▶ RECORDED DATA:

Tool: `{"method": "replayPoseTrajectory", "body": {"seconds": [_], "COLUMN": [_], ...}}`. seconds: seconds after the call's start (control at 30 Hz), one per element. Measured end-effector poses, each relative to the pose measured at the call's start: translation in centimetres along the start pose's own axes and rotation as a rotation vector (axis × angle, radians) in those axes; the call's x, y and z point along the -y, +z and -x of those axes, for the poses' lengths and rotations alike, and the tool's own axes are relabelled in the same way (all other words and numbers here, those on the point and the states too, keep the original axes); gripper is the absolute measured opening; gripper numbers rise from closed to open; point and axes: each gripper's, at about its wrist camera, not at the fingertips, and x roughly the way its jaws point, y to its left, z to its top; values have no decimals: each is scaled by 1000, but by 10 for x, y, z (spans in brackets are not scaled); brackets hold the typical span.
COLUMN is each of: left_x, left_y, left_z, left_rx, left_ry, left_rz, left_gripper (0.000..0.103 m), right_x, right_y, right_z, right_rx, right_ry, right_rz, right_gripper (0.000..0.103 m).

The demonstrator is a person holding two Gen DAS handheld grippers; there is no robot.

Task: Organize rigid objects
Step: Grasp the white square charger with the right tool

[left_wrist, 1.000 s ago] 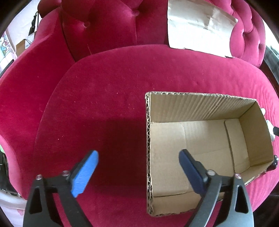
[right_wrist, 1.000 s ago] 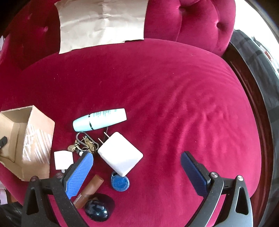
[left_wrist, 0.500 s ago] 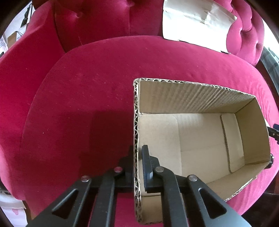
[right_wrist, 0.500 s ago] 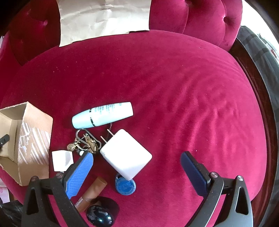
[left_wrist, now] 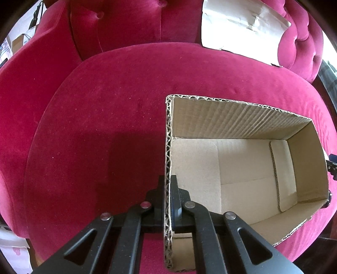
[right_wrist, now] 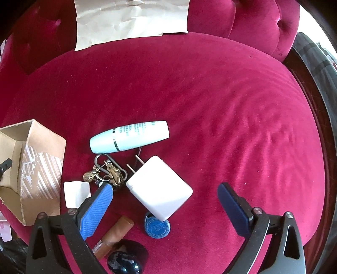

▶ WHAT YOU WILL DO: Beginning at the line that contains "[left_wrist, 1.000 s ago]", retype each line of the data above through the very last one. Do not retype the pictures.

▶ TASK ANSWER:
[left_wrist, 1.000 s ago] 
[right_wrist, 1.000 s ago] 
[left_wrist, 0.500 s ago] 
[right_wrist, 0.500 s ago] 
[left_wrist, now] 
[right_wrist, now] 

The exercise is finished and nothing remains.